**Assignment**: The lines needed are those from the start of the records through the line holding "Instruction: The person", each copied exactly.

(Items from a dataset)
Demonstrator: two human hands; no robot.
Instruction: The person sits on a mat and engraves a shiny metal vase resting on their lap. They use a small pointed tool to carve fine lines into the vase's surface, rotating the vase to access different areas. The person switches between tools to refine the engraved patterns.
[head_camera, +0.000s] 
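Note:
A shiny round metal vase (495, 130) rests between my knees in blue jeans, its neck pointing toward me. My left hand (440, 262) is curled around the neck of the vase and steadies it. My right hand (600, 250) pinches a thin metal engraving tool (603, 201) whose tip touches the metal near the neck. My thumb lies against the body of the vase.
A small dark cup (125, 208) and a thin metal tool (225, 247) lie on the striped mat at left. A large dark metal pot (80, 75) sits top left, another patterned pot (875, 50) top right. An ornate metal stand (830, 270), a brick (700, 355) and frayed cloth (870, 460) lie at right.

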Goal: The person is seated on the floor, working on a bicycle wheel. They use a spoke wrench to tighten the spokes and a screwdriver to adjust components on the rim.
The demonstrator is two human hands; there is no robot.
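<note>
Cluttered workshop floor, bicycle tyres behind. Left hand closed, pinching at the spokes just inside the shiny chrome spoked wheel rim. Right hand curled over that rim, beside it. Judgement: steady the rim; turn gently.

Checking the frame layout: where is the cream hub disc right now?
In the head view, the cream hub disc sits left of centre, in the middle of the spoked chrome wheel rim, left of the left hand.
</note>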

**Result**:
Demonstrator: two human hands; no robot.
Instruction: The person sits on a mat and engraves a shiny metal vase resting on their lap. They use a small pointed tool to carve fine lines into the vase's surface, rotating the vase to access different areas. The person switches between tools to refine the engraved patterns.

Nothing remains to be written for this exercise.